- **TASK STATEMENT**
The response must restate all of the data word for word.

- **EXERCISE DATA**
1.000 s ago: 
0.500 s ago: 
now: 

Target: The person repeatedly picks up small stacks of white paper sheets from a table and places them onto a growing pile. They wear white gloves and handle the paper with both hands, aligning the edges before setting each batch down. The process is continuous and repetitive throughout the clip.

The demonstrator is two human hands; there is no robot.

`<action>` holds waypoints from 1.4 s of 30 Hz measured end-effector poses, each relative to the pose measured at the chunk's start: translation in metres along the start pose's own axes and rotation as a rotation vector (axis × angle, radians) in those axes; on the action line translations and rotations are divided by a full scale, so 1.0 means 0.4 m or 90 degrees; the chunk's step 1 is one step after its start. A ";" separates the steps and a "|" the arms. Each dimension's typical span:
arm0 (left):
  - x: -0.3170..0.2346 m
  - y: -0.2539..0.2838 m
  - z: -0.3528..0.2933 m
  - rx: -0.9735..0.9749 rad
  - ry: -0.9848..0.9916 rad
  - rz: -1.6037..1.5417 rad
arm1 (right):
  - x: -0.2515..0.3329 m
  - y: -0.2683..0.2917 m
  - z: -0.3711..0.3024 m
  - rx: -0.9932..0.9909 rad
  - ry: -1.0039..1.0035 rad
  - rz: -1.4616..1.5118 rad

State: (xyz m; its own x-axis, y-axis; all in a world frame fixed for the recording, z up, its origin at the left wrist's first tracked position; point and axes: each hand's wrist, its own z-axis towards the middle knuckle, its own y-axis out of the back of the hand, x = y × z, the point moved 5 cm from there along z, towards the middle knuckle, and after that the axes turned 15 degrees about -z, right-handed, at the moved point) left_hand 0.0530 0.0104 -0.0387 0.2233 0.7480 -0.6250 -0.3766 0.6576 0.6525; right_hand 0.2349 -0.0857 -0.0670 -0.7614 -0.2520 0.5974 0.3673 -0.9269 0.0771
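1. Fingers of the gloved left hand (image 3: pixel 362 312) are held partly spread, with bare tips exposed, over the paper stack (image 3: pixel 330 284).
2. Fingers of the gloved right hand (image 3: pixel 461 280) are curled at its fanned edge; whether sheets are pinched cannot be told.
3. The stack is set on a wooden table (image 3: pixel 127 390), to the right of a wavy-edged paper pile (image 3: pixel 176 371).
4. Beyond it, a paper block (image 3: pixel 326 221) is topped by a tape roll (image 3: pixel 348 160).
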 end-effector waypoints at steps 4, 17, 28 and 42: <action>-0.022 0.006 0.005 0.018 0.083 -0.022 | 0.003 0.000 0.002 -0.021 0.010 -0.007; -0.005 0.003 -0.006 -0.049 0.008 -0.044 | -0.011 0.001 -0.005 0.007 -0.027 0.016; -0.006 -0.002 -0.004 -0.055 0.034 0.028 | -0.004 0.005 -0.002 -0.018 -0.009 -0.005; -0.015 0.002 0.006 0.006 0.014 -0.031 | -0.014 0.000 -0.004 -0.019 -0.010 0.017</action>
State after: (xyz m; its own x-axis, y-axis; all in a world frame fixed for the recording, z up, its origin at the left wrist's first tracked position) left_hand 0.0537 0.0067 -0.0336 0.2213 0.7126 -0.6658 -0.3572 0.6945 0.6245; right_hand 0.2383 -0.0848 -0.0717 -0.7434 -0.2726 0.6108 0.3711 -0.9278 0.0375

- **ANSWER**
1.000 s ago: 
0.500 s ago: 
now: 

Target: The person repeatedly picks up small stacks of white paper sheets from a table and places them onto a growing pile. They wear white gloves and handle the paper with both hands, aligning the edges before setting each batch down. The process is continuous and repetitive throughout the clip.

The demonstrator is two human hands; there is no robot.

`<action>` holds waypoints from 1.4 s of 30 Hz measured end-effector poses, each relative to the pose measured at the chunk's start: translation in metres along the start pose's own axes and rotation as a rotation vector (axis × angle, radians) in those axes; on the action line translations and rotations are divided by a full scale, so 1.0 means 0.4 m or 90 degrees; the chunk's step 1 is one step after its start. A ";" separates the steps and a "|" the arms. Each dimension's typical span:
arm0 (left):
  - x: -0.3170..0.2346 m
  - y: -0.2539..0.2838 m
  - z: -0.3528..0.2933 m
  - rx: -0.9735..0.9749 rad
  - ry: -0.9848..0.9916 rad
  - rz: -1.6037..1.5417 rad
arm1 (right):
  - x: -0.2515..0.3329 m
  - y: -0.2683..0.2917 m
  - z: -0.3711..0.3024 m
  - rx: -0.9932..0.9909 rad
  - ry: -1.0039..1.0035 rad
  - rz: -1.4616..1.5118 rad

State: (xyz m; its own x-axis, y-axis; all in a world frame fixed for the recording, z up, its origin at the left wrist's first tracked position; point and axes: each hand's wrist, its own z-axis towards the middle knuckle, its own y-axis out of the back of the hand, x = y × z, the point moved 5 cm from there along z, towards the middle knuckle, and after that the axes turned 15 degrees about -z, right-handed, at the moved point) left_hand 0.0530 0.0104 -0.0387 0.2233 0.7480 -0.6250 -0.3766 0.6576 0.6525; right_hand 0.2349 -0.0857 -0.0670 -0.7614 -0.2520 0.5974 0.3673 -0.9269 0.0771
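1. Fingers of the gloved left hand (image 3: pixel 362 312) are held partly spread, with bare tips exposed, over the paper stack (image 3: pixel 330 284).
2. Fingers of the gloved right hand (image 3: pixel 461 280) are curled at its fanned edge; whether sheets are pinched cannot be told.
3. The stack is set on a wooden table (image 3: pixel 127 390), to the right of a wavy-edged paper pile (image 3: pixel 176 371).
4. Beyond it, a paper block (image 3: pixel 326 221) is topped by a tape roll (image 3: pixel 348 160).
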 end-effector waypoints at steps 4, 17, 28 and 42: <action>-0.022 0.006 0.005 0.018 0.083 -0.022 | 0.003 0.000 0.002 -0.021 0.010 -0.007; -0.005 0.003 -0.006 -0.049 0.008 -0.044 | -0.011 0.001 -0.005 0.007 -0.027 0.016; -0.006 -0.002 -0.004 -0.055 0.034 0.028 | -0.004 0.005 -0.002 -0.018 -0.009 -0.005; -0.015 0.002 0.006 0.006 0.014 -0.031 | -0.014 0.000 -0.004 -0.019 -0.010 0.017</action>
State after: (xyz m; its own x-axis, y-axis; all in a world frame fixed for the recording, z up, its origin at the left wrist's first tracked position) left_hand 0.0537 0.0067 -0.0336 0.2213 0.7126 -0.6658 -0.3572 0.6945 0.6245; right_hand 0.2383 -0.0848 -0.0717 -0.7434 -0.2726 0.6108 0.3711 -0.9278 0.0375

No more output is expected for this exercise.